▶ WHAT THIS TASK INVOLVES: Look through the data below and, wherever a line carries the word "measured", please copy that line.

↓↓↓

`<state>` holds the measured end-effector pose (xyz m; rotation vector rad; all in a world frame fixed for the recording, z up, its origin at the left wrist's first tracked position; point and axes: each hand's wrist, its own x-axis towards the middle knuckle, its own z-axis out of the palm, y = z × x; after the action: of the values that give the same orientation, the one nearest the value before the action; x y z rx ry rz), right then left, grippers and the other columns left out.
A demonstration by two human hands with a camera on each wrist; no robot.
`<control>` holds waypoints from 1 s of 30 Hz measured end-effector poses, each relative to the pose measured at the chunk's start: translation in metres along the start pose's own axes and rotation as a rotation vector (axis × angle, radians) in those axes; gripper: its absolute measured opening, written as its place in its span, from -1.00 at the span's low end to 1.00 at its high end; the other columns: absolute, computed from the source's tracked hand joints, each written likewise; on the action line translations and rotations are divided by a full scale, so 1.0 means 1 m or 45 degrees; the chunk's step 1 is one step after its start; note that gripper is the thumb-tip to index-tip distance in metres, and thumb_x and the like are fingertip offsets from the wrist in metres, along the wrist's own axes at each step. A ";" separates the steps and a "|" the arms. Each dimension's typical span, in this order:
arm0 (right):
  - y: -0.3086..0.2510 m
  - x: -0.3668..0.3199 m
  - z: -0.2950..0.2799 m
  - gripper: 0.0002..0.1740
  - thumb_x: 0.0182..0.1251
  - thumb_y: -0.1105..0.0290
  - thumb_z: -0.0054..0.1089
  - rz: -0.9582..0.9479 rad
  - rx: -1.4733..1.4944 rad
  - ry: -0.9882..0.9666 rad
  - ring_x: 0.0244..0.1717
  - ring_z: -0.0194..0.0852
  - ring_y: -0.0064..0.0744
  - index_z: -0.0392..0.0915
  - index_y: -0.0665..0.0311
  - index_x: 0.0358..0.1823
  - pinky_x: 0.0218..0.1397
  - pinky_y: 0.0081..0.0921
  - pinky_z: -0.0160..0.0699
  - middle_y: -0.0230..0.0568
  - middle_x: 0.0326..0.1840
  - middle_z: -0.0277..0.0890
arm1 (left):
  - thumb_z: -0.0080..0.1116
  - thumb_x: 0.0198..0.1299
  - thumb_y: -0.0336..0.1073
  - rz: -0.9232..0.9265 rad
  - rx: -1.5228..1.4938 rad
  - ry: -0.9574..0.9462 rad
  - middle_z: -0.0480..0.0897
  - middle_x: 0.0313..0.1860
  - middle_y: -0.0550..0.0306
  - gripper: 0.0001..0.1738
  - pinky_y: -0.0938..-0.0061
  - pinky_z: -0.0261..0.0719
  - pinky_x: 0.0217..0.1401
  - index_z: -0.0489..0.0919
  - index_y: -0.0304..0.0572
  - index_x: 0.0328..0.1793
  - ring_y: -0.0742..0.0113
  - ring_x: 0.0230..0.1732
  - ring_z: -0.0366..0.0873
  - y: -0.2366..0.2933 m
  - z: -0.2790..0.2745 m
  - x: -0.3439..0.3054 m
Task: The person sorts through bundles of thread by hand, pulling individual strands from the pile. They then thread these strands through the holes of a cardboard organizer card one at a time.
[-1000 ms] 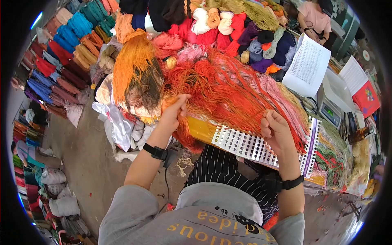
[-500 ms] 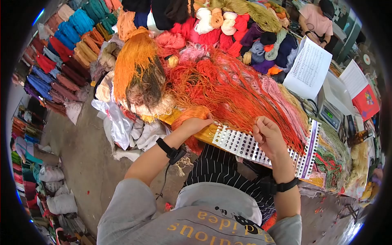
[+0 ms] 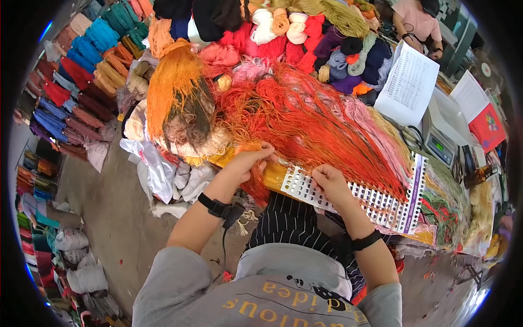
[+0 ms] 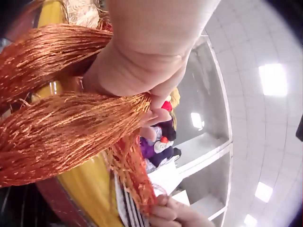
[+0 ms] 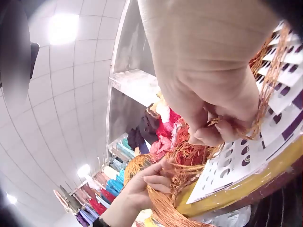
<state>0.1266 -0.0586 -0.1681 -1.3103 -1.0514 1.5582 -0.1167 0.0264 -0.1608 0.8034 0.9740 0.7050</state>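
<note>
My left hand (image 3: 248, 162) grips a thick skein of rust-orange thread (image 4: 71, 135) at the table's near edge; its strands fan out below the fist in the left wrist view. A little to the right, my right hand (image 3: 331, 185) pinches a few thin orange strands (image 5: 258, 118) between thumb and fingers. These strands trail from it across a white card strip with rows of holes (image 3: 298, 185). Thread also runs between the two hands in the right wrist view. Behind both hands spreads a loose heap of red-orange thread (image 3: 305, 120).
An orange and brown hank (image 3: 174, 87) lies at the left, with coloured yarn balls (image 3: 261, 27) behind. Printed sheets (image 3: 408, 82) and a digital scale (image 3: 438, 144) stand on the right. A yellow edge (image 3: 275, 177) borders the table. Another person (image 3: 418, 24) sits at the back right.
My left hand has come right and down to the near edge with the rust-orange skein. The right hand has moved left toward it, and thin strands now lie across the holed card.
</note>
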 end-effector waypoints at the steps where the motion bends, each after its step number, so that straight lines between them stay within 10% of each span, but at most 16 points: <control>1: 0.004 0.002 0.000 -0.83 0.39 0.32 0.00 -0.013 -0.030 -0.001 -0.61 0.22 -0.72 0.43 0.26 -0.31 -0.55 -0.73 0.18 -0.46 -0.55 0.38 | 0.09 0.26 -0.30 0.001 -0.142 -0.017 0.65 -0.30 0.13 -0.82 0.73 0.22 -0.63 0.50 -0.18 -0.06 0.61 -0.66 0.29 0.005 -0.002 -0.004; 6: 0.012 0.006 0.000 -0.83 0.38 0.35 0.02 -0.034 -0.064 -0.012 -0.60 0.24 -0.69 0.43 0.30 -0.31 -0.51 -0.70 0.22 -0.43 -0.55 0.39 | 0.04 0.18 -0.45 0.178 -0.503 -0.340 0.63 -0.10 0.03 -0.55 0.70 0.28 -0.60 0.38 -0.21 0.24 0.60 -0.66 0.28 0.048 -0.022 -0.021; 17: 0.013 0.007 0.001 -0.85 0.36 0.39 0.03 -0.025 -0.159 0.005 -0.58 0.29 -0.67 0.44 0.32 -0.34 -0.50 -0.69 0.27 -0.40 -0.57 0.41 | -0.03 0.13 -0.56 0.785 -0.100 0.045 0.54 0.13 -0.03 -0.39 0.68 0.36 -0.40 0.27 -0.20 0.37 0.49 -0.22 0.48 0.081 -0.019 -0.032; 30: 0.003 0.003 0.004 -0.86 0.38 0.39 0.00 -0.016 -0.114 -0.004 -0.58 0.27 -0.67 0.44 0.31 -0.29 -0.49 -0.69 0.25 -0.41 -0.55 0.40 | -0.02 0.19 -0.53 0.588 -0.103 -0.237 0.43 0.26 -0.04 -0.37 0.77 0.27 -0.59 0.21 -0.12 0.43 0.65 -0.63 0.33 0.066 0.012 -0.026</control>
<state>0.1224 -0.0569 -0.1717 -1.3590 -1.1406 1.5200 -0.1266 0.0361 -0.0904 1.0162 0.5898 1.0384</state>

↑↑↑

▶ WRITTEN RESPONSE:
`<state>` holds the measured end-effector pose (xyz m; rotation vector rad; all in a world frame fixed for the recording, z up, its origin at the left wrist's first tracked position; point and axes: each hand's wrist, its own x-axis towards the middle knuckle, its own z-axis out of the palm, y = z × x; after the action: of the values that give the same orientation, the one nearest the value before the action; x y z rx ry rz), right then left, grippers and the other columns left out.
`<control>` holds waypoints from 1 s of 30 Hz measured end-effector poses, each relative to the pose measured at the chunk's start: translation in metres along the start pose's own axes and rotation as a rotation vector (axis × angle, radians) in those axes; gripper: its absolute measured opening, written as its place in its span, from -1.00 at the span's low end to 1.00 at its high end; the other columns: absolute, computed from the source's tracked hand joints, each written likewise; on the action line translations and rotations are divided by a full scale, so 1.0 means 1 m or 45 degrees; the chunk's step 1 is one step after its start; note that gripper is the thumb-tip to index-tip distance in metres, and thumb_x and the like are fingertip offsets from the wrist in metres, along the wrist's own axes at each step. A ";" separates the steps and a "|" the arms. Each dimension's typical span, in this order:

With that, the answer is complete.